The health and social care secretary has hinted that the current leadership of NHS England’s digital strategy is likely to be reformed
Although we’ve seen some phenomenal work on digital transformation during this pandemic from so many people, it does strike me as a bit odd...that digital leadership is currently split between NHSE, NHSX and NHS Digital.” Sajid Javid, health and social care secretary
Health and social care secretary Sajid Javid has described the way digital technology is led in the NHS as “odd”.
Addressing the NHS Providers conference, he said: “Although we’ve seen some phenomenal work on digital transformation during this pandemic from so many people, it does strike me as a bit odd, let’s say, that digital leadership is currently split between NHSE, NHSX and NHS Digital.”
Seeming to imply that the leadership structure might change, he went on: “I’m very interested in seeing how we can bring together critical decision makers, whether it’s at a local or national level.” He added: “And this is something that Laura Wade-Gery is looking at in her review.”

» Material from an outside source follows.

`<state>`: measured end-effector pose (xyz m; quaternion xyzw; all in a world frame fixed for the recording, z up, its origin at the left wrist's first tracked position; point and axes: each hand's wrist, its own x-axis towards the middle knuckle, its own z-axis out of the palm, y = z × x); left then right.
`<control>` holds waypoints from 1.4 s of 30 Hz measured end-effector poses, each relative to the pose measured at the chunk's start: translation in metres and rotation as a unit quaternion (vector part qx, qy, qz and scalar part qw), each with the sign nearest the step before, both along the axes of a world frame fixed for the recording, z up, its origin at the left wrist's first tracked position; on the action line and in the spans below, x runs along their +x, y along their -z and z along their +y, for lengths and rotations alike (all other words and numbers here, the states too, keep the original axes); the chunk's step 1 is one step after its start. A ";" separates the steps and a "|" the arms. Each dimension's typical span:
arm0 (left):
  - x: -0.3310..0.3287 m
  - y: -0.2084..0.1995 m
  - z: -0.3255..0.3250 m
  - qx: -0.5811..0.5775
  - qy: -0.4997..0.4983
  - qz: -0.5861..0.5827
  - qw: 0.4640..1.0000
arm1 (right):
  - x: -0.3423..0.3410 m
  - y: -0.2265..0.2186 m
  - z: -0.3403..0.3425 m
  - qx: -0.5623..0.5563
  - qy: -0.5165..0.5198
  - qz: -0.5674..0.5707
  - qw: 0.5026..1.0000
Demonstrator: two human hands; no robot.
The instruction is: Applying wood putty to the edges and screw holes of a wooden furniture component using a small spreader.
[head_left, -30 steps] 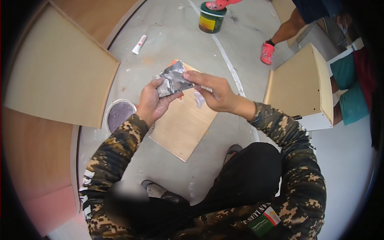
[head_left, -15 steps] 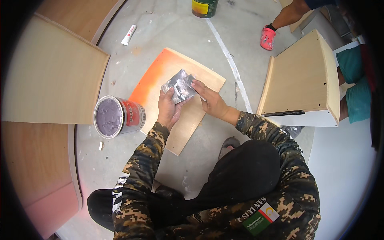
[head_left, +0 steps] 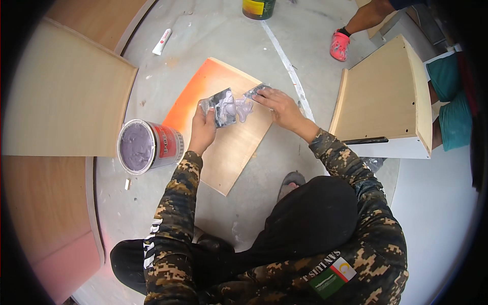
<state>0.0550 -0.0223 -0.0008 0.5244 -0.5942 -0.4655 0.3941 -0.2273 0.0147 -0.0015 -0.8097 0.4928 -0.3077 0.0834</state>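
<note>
My left hand [head_left: 202, 129] grips a dark flat plate [head_left: 221, 105] smeared with grey-lilac putty, held just above a wooden board [head_left: 231, 152] that lies on the concrete floor. My right hand [head_left: 278, 104] holds a small scraper blade [head_left: 255, 91] next to the plate's right edge, with a blob of putty [head_left: 244, 109] between the two tools. The board's far end is tinted orange. An open tub of the same grey putty [head_left: 144, 147] with a red label lies tilted on the floor, left of my left hand.
Large wooden panels [head_left: 66, 91] lie to the left. A wooden cabinet box [head_left: 386, 99] stands to the right. A white tube [head_left: 161, 41] and a paint can [head_left: 258, 7] sit farther off. Another person's foot in a pink clog [head_left: 339, 46] is at top right.
Both hands have come down closer to the board. My right hand has drawn the scraper away to the right of the plate, pulling putty with it.
</note>
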 end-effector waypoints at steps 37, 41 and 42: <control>-0.031 -0.031 -0.011 -0.125 -0.058 -0.101 0.985 | 0.008 0.001 -0.013 0.127 -0.129 0.036 0.983; -0.023 -0.025 -0.008 -0.158 -0.081 -0.128 0.976 | -0.002 -0.002 -0.016 0.095 -0.135 0.002 0.986; -0.021 -0.023 -0.007 -0.134 -0.080 -0.123 0.980 | -0.003 -0.003 -0.016 0.084 -0.126 -0.011 0.988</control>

Last year Wade-Gery was commissioned by the then health secretary Matt Hancock to review the NHS’s technology leadership. It was originally due to be published late in 2020, but has been delayed, possibly because its recommendation to create an entirely new Transformation Taskforce, rather than merge existing agencies, did not meet with Hancock’s approval.
Javid also told the conference that the health system would need a “strong sense of direction” to recover from the pandemic and he would investigate whether the NHS “has what it needs” to deliver change.
Referring to the review of NHS leadership announced last month, he said: “We need the best possible leadership in place. The coronavirus pandemic has been a test of leadership in so many ways, and so many leaders in the NHS have risen to the occasion.”
Javid also said that he was interested in “how we can bring together critical decision makers, whether it’s at a local or national level.” The Health and Care Bill, which would “bring the right people and organisations to improve the health and wellbeing of their areas through Integrated Care Systems” was an example of that kind of shift, he said.
He added that the forthcoming White Paper on integration “will go even further.” The paper will “set out our proposals for how health and care can work better as one. How we can stop patients from being bounced around different parts of the system, provide the right care, in the right place, at the right time and make it easier for all of you to do your jobs.”
It was necessary, he said, to plan more effectively for the long-term, “with shared strategies and clear accountability for delivery” as well as “far-reaching plans that shun short-termism and look at what fundamental changes we need, looking far beyond the life-cycle of a single parliament.”